--- START ---
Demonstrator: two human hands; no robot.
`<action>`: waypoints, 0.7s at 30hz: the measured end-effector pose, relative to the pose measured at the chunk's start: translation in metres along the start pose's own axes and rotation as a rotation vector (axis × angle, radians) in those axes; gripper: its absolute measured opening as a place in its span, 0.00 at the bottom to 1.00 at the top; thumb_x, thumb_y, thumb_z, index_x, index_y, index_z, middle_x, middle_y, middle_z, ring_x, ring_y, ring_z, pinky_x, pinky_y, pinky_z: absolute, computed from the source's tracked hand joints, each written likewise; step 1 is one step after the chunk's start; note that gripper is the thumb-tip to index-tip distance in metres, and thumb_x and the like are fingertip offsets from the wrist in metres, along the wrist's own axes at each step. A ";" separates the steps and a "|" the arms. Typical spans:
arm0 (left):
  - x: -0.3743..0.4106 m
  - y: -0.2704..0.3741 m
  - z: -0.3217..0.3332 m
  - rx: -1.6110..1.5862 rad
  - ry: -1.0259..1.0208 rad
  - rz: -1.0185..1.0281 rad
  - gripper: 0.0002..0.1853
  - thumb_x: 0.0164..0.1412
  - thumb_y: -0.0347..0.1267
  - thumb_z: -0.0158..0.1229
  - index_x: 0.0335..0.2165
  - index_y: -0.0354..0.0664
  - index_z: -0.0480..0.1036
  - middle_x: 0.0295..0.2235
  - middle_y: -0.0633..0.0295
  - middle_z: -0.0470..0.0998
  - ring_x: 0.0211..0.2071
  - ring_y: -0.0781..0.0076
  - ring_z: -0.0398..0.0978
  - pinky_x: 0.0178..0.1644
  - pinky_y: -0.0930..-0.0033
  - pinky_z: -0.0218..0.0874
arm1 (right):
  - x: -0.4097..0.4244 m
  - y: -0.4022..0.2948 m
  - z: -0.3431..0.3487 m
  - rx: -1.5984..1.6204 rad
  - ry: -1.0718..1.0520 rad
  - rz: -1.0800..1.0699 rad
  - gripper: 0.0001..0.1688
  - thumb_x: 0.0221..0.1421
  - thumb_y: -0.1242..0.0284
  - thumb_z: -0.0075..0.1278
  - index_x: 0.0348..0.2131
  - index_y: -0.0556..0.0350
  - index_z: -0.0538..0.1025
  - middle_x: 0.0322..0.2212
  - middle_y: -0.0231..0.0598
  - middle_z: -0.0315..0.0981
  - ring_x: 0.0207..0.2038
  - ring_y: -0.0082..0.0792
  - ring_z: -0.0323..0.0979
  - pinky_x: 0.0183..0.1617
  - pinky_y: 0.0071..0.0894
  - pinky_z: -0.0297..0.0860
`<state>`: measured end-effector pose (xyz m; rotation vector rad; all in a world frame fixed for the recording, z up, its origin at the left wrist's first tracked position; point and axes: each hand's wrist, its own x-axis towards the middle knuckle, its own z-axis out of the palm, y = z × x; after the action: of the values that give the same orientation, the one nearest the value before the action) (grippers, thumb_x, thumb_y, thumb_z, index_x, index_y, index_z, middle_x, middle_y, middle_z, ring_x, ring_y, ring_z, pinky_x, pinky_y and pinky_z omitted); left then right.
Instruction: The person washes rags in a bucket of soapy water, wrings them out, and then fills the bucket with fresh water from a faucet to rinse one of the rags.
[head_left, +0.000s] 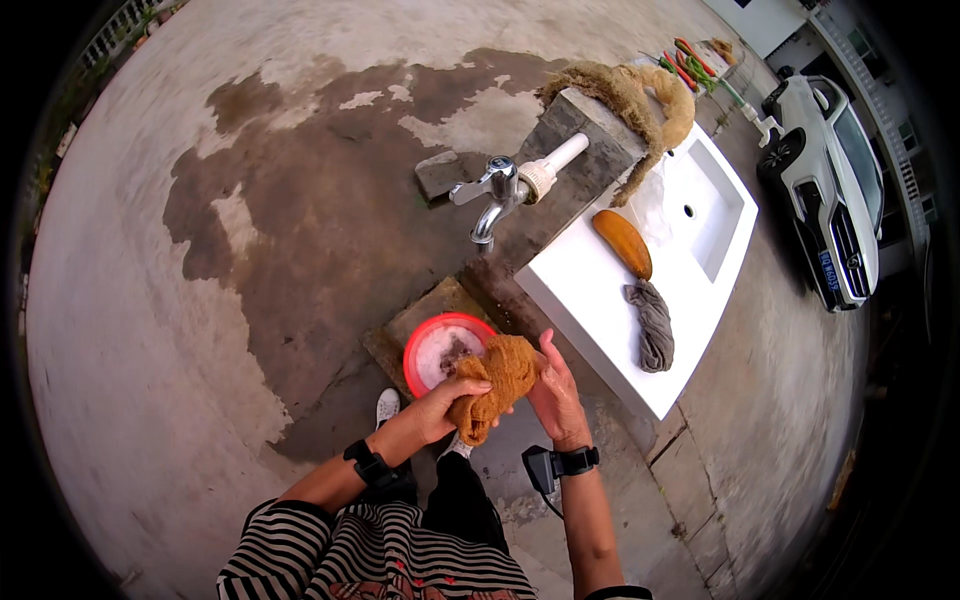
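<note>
My left hand is closed around a bunched orange-brown cloth, its thumb lying on top. Just to the right of the cloth is my right hand, palm turned toward it and fingers spread; whether its far fingers touch the cloth is hidden. Partly under the cloth, a red plastic basin with foamy water and something dark in it stands on a concrete slab. Beyond the basin a chrome tap points down from a white pipe. A twisted grey cloth lies on the white washbasin slab at right.
An elongated orange-brown vegetable lies by the grey cloth. Brown netting drapes over the concrete post holding the tap. Red and green peppers sit farther back. A white car is parked at right. Wet patches mark the concrete ground.
</note>
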<state>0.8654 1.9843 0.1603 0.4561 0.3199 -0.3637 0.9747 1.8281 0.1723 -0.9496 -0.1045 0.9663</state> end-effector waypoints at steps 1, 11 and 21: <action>-0.004 0.001 0.005 -0.054 -0.026 -0.036 0.25 0.53 0.38 0.47 0.47 0.35 0.60 0.34 0.48 0.72 0.30 0.62 0.72 0.31 0.68 0.64 | -0.002 0.002 0.004 0.136 -0.059 0.033 0.46 0.48 0.58 0.52 0.59 0.48 0.48 0.53 0.48 0.54 0.52 0.40 0.59 0.38 0.32 0.70; -0.022 0.014 0.032 0.039 -0.201 -0.158 0.30 0.48 0.38 0.55 0.48 0.37 0.57 0.39 0.52 0.70 0.30 0.69 0.71 0.33 0.72 0.63 | -0.006 -0.034 0.031 0.078 -0.227 0.147 0.48 0.37 0.78 0.55 0.58 0.51 0.52 0.43 0.41 0.63 0.44 0.33 0.65 0.48 0.30 0.62; -0.019 0.019 0.035 0.511 0.012 -0.285 0.29 0.41 0.28 0.60 0.45 0.37 0.60 0.36 0.57 0.72 0.33 0.73 0.71 0.36 0.73 0.64 | 0.003 -0.054 0.045 -0.485 -0.366 0.225 0.24 0.42 0.72 0.56 0.42 0.53 0.69 0.36 0.31 0.65 0.41 0.23 0.63 0.45 0.22 0.60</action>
<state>0.8641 1.9881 0.2040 0.9179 0.3027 -0.7276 0.9904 1.8470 0.2375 -1.2337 -0.5703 1.3513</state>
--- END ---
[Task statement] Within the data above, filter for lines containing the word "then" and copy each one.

[Task result]
`<state>`: measured end-effector pose (xyz m; rotation vector rad; all in a world frame fixed for the recording, z up, its origin at the left wrist's first tracked position; point and axes: each hand's wrist, its own x-axis towards the middle knuckle, its own z-axis out of the palm, y = z × x; after the action: of the values that give the same orientation, the one nearest the value before the action) (grippers, thumb_x, thumb_y, thumb_z, index_x, index_y, index_z, middle_x, middle_y, middle_z, ring_x, ring_y, ring_z, pinky_x, pinky_y and pinky_z omitted); left then right.
Instruction: The person washes rags in a bucket of soapy water, wrings them out, and then fills the bucket with fresh water from a faucet to rinse one of the rags.

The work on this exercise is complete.